▶ How to complete this task: Every line containing the string "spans" should be returned from the records.

- - -

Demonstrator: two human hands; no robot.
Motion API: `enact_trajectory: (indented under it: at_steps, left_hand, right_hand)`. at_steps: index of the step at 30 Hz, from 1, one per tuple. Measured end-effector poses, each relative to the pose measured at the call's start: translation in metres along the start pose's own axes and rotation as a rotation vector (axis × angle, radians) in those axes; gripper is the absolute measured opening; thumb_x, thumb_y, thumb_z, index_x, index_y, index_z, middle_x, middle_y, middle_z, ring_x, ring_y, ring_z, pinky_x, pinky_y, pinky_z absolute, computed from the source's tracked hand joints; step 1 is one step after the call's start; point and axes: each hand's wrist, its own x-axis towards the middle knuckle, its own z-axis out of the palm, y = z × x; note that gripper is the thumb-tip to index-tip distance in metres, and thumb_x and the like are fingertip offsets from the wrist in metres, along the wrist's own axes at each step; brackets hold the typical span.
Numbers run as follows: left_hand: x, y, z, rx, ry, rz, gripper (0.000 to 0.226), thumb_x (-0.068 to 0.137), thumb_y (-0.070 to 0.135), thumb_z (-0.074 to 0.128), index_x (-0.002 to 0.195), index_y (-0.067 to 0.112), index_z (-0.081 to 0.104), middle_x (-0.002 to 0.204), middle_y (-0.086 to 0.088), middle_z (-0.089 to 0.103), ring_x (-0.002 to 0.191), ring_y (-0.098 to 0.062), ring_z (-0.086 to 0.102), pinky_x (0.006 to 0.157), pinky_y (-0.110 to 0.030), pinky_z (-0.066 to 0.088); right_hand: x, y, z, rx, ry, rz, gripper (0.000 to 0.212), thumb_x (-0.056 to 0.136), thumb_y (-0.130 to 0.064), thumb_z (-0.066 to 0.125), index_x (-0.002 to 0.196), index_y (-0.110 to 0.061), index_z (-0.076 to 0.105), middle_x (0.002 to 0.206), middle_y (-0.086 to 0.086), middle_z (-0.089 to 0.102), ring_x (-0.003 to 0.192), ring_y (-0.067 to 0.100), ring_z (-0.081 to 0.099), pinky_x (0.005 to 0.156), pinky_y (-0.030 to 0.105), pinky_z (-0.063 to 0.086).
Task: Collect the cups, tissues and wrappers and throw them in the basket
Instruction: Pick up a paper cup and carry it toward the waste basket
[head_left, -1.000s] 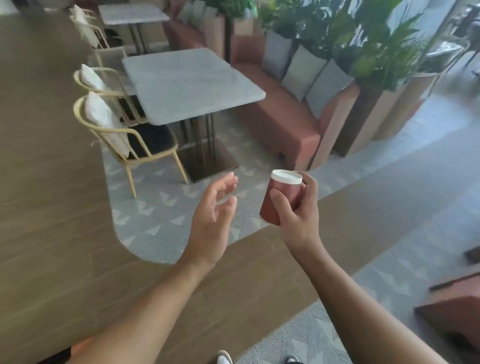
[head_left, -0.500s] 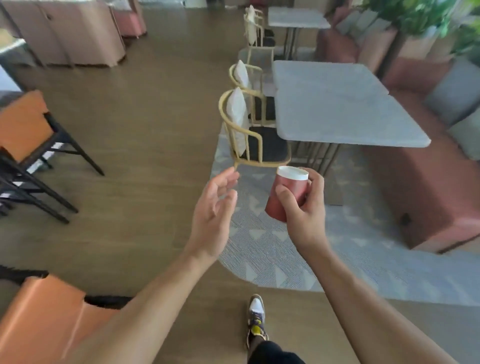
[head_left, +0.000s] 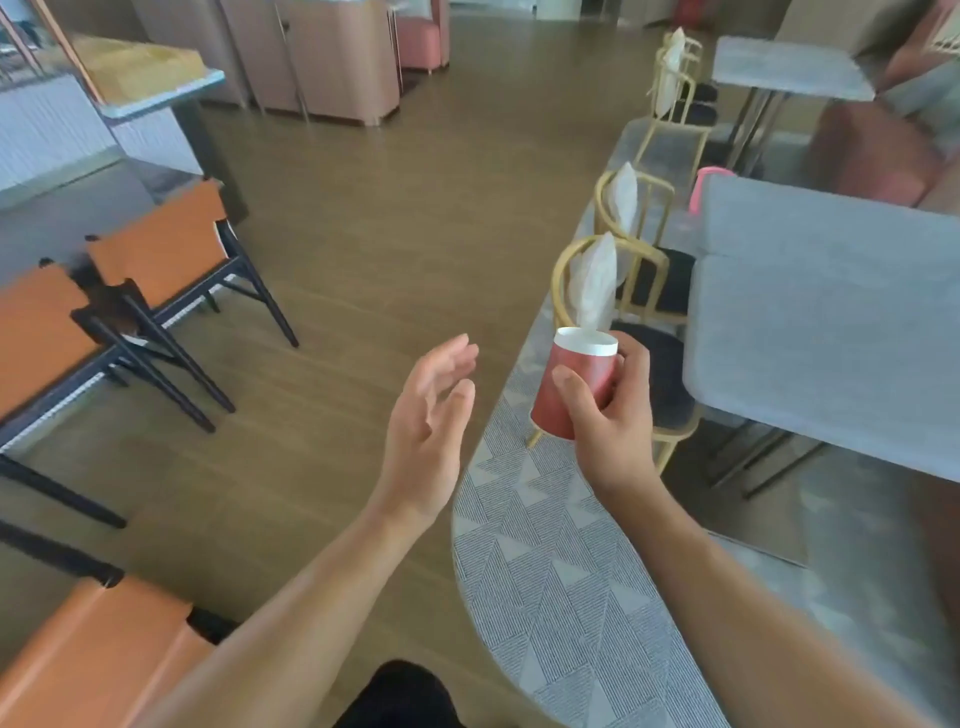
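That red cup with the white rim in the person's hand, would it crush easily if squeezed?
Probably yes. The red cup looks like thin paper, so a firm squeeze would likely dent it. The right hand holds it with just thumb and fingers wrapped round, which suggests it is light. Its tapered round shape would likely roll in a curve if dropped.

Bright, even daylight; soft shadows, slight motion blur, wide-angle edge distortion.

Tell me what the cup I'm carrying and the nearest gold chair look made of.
Cup: likely paper, with a matte red wall and white rim, held in the right hand. Chair: thin gold-coloured tubing, probably painted metal, with a dark padded seat.
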Motion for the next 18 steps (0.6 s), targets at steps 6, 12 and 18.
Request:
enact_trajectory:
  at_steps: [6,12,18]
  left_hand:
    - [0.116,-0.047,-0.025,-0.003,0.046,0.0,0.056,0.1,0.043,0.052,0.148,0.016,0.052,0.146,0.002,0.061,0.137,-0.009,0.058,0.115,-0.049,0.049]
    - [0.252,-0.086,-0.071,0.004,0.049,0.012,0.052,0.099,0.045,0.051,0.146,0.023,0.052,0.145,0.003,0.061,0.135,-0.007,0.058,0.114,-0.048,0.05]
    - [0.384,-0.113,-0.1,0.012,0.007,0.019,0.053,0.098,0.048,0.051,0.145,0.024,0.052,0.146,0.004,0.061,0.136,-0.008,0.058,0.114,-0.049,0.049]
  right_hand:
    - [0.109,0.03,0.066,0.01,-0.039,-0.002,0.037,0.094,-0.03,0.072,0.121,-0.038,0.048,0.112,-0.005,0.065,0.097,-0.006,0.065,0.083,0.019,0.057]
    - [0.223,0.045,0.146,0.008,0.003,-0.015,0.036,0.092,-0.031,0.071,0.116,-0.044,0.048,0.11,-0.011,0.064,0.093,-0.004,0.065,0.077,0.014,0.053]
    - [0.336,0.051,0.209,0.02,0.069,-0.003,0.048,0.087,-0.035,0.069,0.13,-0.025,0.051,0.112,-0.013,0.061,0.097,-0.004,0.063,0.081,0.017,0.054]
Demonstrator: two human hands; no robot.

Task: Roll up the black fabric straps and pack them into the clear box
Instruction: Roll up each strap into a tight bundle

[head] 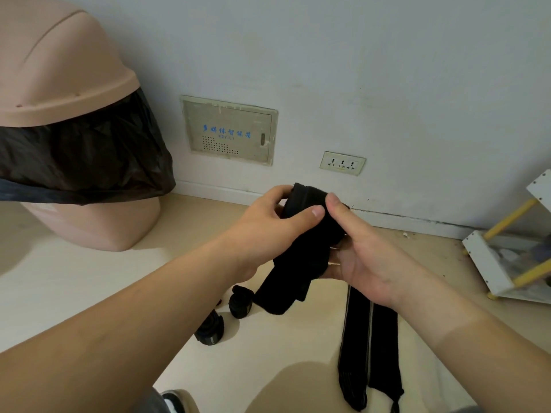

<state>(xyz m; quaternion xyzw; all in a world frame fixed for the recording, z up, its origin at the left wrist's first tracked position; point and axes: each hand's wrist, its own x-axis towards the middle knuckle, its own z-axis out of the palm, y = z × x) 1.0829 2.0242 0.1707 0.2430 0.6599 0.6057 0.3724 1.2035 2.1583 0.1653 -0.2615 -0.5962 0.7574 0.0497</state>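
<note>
The black fabric strap (301, 234) is held in mid-air at frame centre, its upper end wound into a roll. The left-hand grip (268, 222) clasps the roll from the left. The right-hand grip (366, 251) pinches it from the right, thumb on top. The loose tail hangs below both grips, long axis roughly vertical. Two rolled black straps (240, 302) lie on the floor lower centre; two flat black straps (369, 347) lower right. The beige wall panel (229, 134) carries blue Chinese characters. No clear box is identifiable.
</note>
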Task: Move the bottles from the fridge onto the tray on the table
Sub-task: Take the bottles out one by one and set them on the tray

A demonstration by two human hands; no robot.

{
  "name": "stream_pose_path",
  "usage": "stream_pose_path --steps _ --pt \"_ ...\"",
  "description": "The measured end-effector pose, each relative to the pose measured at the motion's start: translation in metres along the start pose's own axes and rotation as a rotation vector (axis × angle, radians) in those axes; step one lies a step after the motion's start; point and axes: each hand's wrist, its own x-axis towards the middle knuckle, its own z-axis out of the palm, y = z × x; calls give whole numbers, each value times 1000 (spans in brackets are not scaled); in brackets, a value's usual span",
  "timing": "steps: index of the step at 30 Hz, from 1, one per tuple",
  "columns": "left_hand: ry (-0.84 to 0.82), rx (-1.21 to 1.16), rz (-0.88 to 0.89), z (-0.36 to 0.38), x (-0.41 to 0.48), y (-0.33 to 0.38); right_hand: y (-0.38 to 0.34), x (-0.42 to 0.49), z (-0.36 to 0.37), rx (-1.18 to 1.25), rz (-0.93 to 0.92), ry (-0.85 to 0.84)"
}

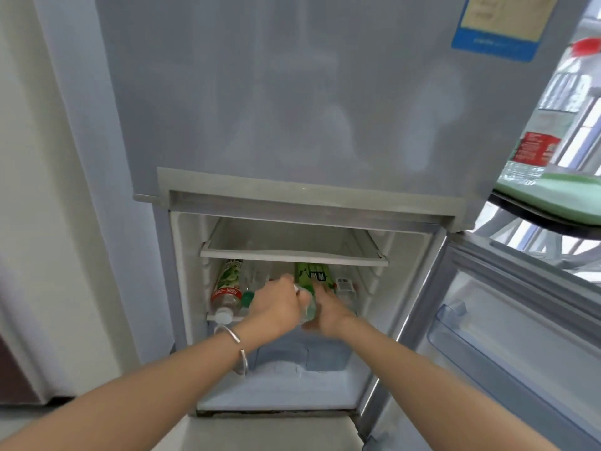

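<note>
The fridge has its lower compartment open. Several bottles lie on its lower shelf. A green-labelled bottle lies in the middle, and both hands close around its near end: my left hand from the left, my right hand from the right and below. Left of them lie a bottle with a lime picture and red band and a clear bottle with a green cap. Another small bottle lies at the right. A green tray on a dark table at the right carries one clear bottle.
The open lower door with its clear door bins swings out at the right. An empty glass shelf sits above the bottles. A drawer lies below my hands. A wall runs along the left.
</note>
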Motion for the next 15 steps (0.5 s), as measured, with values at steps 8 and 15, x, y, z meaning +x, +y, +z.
stream_pose_path --steps 8,15 --pt "70 211 119 -48 -20 75 7 -63 -51 175 -40 -63" --pt "126 367 272 -99 -49 144 12 -119 -122 430 20 -110"
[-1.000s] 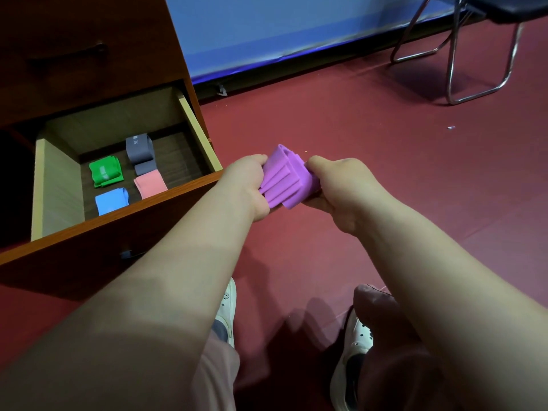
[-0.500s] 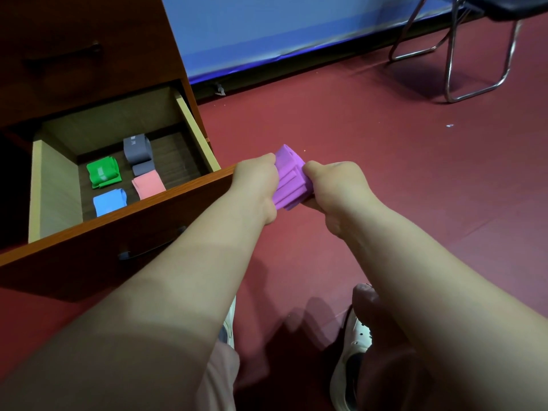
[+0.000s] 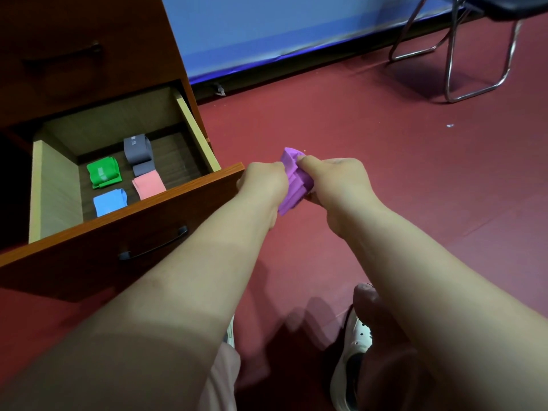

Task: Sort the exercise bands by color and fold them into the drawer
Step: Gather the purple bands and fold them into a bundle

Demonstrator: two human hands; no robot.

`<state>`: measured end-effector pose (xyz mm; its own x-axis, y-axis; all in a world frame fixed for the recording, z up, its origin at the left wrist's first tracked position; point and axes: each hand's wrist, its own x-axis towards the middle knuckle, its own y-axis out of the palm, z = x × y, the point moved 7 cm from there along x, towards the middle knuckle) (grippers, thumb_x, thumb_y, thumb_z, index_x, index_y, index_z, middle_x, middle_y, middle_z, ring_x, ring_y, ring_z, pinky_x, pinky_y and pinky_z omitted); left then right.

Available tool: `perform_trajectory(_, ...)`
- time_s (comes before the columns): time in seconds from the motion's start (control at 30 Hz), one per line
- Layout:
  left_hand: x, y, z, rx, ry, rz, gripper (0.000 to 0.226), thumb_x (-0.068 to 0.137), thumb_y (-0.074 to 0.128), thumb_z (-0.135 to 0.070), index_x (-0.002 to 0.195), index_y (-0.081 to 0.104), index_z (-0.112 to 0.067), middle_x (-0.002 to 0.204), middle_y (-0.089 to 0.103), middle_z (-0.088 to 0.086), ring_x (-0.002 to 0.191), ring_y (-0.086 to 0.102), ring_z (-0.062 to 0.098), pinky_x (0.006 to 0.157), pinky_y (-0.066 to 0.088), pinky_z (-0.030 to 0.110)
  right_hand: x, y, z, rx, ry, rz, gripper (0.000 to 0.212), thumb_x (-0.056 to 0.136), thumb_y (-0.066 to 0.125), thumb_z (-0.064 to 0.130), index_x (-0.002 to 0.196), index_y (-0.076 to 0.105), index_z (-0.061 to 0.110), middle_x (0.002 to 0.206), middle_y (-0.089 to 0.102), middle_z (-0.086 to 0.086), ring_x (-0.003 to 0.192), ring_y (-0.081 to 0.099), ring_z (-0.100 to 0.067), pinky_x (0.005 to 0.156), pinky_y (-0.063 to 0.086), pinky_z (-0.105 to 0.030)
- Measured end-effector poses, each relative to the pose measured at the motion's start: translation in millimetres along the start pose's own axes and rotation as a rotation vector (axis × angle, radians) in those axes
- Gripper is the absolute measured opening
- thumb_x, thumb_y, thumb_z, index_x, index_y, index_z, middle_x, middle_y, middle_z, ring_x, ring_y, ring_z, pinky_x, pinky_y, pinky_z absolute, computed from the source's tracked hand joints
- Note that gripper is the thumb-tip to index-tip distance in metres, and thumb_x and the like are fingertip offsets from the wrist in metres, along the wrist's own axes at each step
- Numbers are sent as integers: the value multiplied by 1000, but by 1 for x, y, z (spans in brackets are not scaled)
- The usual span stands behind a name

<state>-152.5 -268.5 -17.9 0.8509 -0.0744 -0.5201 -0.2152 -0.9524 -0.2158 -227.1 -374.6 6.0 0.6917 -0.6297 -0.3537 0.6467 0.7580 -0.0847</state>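
Head view looks down along two bare forearms to a purple band (image 3: pixel 296 185), bunched into a thick pleated wad. It is held in the air just off the front right corner of the open drawer (image 3: pixel 178 200), above the red floor (image 3: pixel 385 143). The left hand (image 3: pixel 262 180) has its fingers curled round the near side of the wad. The right hand (image 3: pixel 335 185) pinches the far side with its thumb laid along the top, so both hands are clenched on the band and neither is free. Squeezing from two sides like that looks meant to stop the stretchy folds springing open, and I'd judge the folding is at its last tuck and not yet a tidy packet. Holding it beside the drawer leaves only a short move to set it in. Four folded bands already lie on the drawer bottom, each colour on its own patch, which is the sorting at work. A green band (image 3: pixel 103 172) is at the back left and a grey band (image 3: pixel 138 149) at the back right. A pink band (image 3: pixel 149 184) lies just in front of the grey, and a blue band (image 3: pixel 109 201) is at the front left. Bare wood shows to the right of grey and pink, a likely spot for the purple. The drawer stands pulled well out, so its bottom can be reached from above. A metal-legged chair (image 3: pixel 450 54) stands well apart at the far right.
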Motion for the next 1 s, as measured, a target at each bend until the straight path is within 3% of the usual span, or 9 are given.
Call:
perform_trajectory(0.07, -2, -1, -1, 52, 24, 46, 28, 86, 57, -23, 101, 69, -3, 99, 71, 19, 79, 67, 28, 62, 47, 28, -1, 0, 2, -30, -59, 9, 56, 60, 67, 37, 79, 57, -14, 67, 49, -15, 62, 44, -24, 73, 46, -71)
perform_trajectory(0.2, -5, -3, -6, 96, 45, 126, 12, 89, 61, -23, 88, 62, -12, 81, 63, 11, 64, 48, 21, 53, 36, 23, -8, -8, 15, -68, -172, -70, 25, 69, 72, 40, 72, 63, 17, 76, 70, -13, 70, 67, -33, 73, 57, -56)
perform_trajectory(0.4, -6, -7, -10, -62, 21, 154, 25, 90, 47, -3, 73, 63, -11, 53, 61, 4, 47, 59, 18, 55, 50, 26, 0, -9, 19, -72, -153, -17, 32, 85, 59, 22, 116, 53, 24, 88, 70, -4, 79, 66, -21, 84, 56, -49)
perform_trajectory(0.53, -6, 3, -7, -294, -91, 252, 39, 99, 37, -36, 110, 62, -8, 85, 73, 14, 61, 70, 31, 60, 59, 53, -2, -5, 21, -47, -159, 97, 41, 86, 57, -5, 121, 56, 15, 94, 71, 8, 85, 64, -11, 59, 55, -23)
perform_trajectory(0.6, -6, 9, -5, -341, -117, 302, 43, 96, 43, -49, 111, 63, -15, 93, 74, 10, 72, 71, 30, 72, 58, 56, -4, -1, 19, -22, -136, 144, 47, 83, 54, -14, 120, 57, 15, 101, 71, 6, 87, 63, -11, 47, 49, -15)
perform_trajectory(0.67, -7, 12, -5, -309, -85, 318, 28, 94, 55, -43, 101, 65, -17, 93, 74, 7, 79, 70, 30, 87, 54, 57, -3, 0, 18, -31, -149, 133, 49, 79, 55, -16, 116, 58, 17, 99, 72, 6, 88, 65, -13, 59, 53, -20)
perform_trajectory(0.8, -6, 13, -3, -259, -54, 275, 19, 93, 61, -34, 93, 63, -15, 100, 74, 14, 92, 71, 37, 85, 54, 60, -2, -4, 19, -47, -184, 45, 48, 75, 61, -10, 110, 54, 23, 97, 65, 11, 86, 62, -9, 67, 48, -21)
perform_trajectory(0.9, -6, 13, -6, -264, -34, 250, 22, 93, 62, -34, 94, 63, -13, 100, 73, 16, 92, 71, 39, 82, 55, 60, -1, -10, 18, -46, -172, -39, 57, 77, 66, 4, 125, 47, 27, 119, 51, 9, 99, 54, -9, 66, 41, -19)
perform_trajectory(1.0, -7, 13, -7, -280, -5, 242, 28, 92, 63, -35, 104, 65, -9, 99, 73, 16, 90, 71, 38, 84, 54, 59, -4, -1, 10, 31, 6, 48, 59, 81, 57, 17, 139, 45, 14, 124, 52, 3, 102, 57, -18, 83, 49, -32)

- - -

▶ Response to this task:
  "description": "The measured end-effector pose, each relative to the pose measured at the motion's start: translation in metres along the start pose's own axes and rotation as a rotation vector (axis × angle, radians) in those axes; step one lies a step after the motion's start; point and axes: each hand's wrist, its own x-axis towards the middle knuckle, its own z-axis out of the palm, y = z × x; calls give whole numbers, each value times 1000 (spans in brackets are not scaled); in brackets, a value's usual span",
- Numbers are sent as integers: the value multiplied by 1000, but by 1 for x, y, z (spans in brackets are not scaled)

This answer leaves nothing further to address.